▶ _WHAT YOU HAVE TO DO_: Nothing outside the stretch is wanted. Repeat exactly the lines of the listing below from the one that contains "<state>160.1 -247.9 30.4" through the one that contains "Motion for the", both ends included.

** Opening SUPPLIED DATA block **

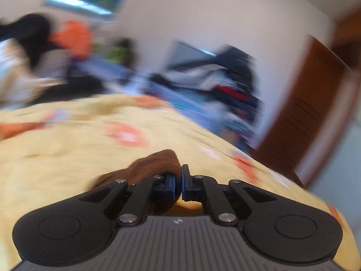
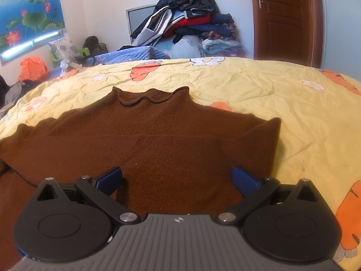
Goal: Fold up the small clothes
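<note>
The left gripper [image 1: 181, 179], a black two-finger tool with blue-edged pads on hinged linkage arms, fills the lower centre of the blurred left wrist view. Its jaws are pressed together, pinching a bunched fold of brown knitted sweater [image 1: 155, 164] that bulges up and to the left of the fingertips. The right gripper [image 2: 178, 178], of the same black build with blue pads, sits at the bottom of the sharp right wrist view. Its jaws stand wide apart, one pad lower left, one lower right, above the sweater's flat body.
</note>
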The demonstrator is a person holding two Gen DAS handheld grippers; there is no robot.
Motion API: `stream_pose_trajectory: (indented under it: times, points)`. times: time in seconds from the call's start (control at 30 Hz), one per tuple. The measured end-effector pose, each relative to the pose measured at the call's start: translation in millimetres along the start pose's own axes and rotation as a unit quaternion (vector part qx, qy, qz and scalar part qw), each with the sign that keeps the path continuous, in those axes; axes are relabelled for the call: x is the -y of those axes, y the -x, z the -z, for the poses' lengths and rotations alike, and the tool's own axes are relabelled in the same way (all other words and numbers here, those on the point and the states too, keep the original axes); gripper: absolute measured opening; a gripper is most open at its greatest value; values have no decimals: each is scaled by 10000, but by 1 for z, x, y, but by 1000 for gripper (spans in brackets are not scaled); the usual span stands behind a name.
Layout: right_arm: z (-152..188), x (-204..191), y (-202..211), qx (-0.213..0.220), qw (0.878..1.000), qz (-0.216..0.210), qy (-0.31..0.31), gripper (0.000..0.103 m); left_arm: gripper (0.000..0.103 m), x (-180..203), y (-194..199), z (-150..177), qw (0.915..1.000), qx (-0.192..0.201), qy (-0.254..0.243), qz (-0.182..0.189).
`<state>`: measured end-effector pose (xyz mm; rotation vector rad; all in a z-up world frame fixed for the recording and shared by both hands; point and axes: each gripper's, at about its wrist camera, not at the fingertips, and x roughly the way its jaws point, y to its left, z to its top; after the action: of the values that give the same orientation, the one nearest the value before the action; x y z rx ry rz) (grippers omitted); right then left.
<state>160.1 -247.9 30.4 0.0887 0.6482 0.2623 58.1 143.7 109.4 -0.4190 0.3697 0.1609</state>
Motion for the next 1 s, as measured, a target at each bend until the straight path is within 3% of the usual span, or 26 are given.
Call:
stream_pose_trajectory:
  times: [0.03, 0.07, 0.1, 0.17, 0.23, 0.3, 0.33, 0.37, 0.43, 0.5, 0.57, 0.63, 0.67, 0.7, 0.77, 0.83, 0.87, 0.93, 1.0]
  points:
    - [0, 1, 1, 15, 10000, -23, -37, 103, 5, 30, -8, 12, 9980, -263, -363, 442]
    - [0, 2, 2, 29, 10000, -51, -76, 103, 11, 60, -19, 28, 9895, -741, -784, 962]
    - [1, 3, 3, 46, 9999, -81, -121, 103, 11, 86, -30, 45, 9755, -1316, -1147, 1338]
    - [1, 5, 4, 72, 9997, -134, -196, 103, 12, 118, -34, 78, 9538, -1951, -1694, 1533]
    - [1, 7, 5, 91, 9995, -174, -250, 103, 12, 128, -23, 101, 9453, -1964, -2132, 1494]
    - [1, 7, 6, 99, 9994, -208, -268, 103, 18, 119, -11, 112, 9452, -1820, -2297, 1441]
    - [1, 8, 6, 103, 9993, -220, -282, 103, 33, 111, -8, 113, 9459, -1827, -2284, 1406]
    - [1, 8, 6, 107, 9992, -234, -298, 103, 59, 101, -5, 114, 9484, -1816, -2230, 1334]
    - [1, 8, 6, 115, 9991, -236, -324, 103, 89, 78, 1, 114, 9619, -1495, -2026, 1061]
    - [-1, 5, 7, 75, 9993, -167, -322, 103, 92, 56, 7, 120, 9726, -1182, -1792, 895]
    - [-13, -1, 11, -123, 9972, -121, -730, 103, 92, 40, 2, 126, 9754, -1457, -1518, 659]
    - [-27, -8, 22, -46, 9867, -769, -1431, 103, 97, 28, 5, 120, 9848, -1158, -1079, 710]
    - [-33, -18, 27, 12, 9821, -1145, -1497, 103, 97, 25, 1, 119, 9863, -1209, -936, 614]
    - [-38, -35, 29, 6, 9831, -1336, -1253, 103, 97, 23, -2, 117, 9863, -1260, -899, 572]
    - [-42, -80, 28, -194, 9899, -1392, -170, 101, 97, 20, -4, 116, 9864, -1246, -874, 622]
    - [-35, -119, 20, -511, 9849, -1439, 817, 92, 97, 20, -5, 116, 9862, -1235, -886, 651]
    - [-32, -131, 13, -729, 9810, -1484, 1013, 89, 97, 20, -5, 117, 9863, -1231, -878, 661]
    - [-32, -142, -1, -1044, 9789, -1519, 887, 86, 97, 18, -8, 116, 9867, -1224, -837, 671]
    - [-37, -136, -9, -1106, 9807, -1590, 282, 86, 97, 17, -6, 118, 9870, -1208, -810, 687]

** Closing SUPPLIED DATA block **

▶ _COMPLETED EXERCISE_:
<state>160.1 -247.9 30.4 0.0887 0.6482 0.2623 58.1 143.7 109.4 -0.4190 0.3697 0.1609</state>
Motion for the next 1 s, as measured, a target at each bend until the straight path is within 3% of the usual span, or 26 are given.

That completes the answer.